WORK INSTRUCTION
Exactly as they stand, copy the lines from the one containing "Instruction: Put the" to the final line of the data; leave out the pictures.
DATA EXTRACT section start
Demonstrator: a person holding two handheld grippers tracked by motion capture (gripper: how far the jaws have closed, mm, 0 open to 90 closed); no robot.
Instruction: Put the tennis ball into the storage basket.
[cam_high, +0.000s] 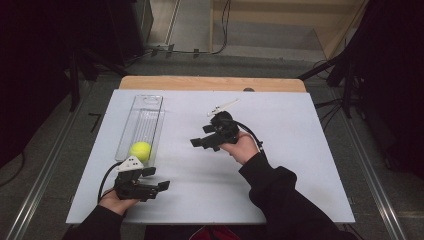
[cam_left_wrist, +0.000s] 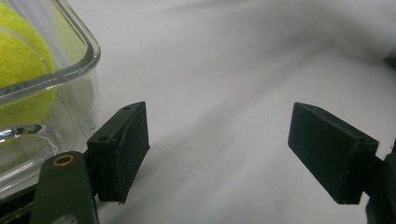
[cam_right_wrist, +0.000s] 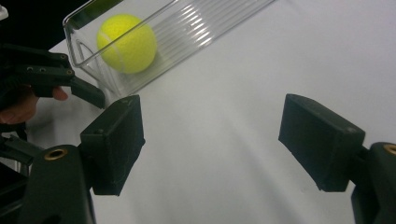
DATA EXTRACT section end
SOLUTION TO THIS EXERCISE
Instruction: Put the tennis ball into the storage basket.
[cam_high, +0.000s] 
[cam_left_wrist, +0.000s] 
[cam_right_wrist, +0.000s] 

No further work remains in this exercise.